## Problem
Nothing should be left out. Give all the data again exactly as written.

##### Data provided

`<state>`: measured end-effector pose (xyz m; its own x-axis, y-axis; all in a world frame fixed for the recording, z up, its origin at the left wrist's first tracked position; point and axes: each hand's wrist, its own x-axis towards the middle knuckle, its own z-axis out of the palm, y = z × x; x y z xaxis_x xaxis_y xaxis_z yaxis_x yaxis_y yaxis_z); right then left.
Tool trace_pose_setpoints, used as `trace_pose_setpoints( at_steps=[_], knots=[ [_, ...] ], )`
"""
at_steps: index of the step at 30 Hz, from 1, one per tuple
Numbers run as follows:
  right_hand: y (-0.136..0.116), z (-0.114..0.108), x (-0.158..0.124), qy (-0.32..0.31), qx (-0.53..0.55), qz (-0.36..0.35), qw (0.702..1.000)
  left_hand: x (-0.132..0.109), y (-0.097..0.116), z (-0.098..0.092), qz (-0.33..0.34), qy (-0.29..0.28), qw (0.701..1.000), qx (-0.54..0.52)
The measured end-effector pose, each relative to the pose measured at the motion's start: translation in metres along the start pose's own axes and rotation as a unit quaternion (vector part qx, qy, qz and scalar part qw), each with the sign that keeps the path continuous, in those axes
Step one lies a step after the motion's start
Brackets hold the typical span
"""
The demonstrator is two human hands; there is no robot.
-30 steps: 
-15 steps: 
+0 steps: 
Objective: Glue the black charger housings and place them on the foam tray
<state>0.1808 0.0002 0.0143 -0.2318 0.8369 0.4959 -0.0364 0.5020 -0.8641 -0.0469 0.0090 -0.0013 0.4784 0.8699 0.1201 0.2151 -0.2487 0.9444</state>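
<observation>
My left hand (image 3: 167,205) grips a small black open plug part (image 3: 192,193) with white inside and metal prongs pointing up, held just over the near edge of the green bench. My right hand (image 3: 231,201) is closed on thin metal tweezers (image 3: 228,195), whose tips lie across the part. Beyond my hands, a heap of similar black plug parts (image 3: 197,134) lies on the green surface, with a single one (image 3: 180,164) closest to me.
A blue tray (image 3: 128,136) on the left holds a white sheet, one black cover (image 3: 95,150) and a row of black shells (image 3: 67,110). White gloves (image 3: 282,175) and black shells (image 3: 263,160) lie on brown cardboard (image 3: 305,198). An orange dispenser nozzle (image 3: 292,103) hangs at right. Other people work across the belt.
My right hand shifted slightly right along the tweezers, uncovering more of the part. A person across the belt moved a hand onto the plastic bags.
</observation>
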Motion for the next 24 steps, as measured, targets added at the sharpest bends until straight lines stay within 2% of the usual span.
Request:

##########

## Task result
`<state>`: measured end-effector pose (xyz m; its own x-axis, y-axis; all in a world frame fixed for the recording, z up, its origin at the left wrist's first tracked position; point and axes: each hand's wrist, its own x-axis towards the middle knuckle, its own z-axis out of the palm, y = z × x; x y z xaxis_x xaxis_y xaxis_z yaxis_x yaxis_y yaxis_z); right then left.
Tool trace_pose_setpoints, used as `trace_pose_setpoints( at_steps=[_], knots=[ [_, ...] ], )`
"""
at_steps: index of the step at 30 Hz, from 1, one per tuple
Numbers run as follows:
  right_hand: y (-0.136..0.116), z (-0.114..0.108), x (-0.158..0.124), qy (-0.32..0.31), qx (-0.53..0.55), qz (-0.36..0.35), qw (0.702..1.000)
  left_hand: x (-0.132..0.109), y (-0.097..0.116), z (-0.098..0.092), qz (-0.33..0.34), qy (-0.29..0.28), qw (0.701..1.000), qx (-0.54..0.52)
The measured end-effector pose, each relative to the pose measured at the motion's start: translation in metres along the start pose's own axes and rotation as a unit quaternion (vector part qx, qy, qz and scalar part qw), each with the sign that keeps the path continuous, in those axes
Step one lies a step after the motion's start
Brackets hold the typical span
"""
The demonstrator is two human hands; there is no robot.
-30 steps: 
-15 steps: 
+0 steps: 
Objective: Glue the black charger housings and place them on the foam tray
<state>0.1808 0.0002 0.0143 -0.2318 0.8369 0.4959 -0.0364 0.5020 -0.8641 -0.0469 0.0090 -0.0013 0.4784 0.8699 0.1201 0.2151 -0.2487 0.9444</state>
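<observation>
My left hand (image 3: 167,205) grips a small black open plug part (image 3: 192,193) with white inside and metal prongs pointing up, held just over the near edge of the green bench. My right hand (image 3: 231,201) is closed on thin metal tweezers (image 3: 228,195), whose tips lie across the part. Beyond my hands, a heap of similar black plug parts (image 3: 197,134) lies on the green surface, with a single one (image 3: 180,164) closest to me.
A blue tray (image 3: 128,136) on the left holds a white sheet, one black cover (image 3: 95,150) and a row of black shells (image 3: 67,110). White gloves (image 3: 282,175) and black shells (image 3: 263,160) lie on brown cardboard (image 3: 305,198). An orange dispenser nozzle (image 3: 292,103) hangs at right. Other people work across the belt.
My right hand shifted slightly right along the tweezers, uncovering more of the part. A person across the belt moved a hand onto the plastic bags.
</observation>
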Motion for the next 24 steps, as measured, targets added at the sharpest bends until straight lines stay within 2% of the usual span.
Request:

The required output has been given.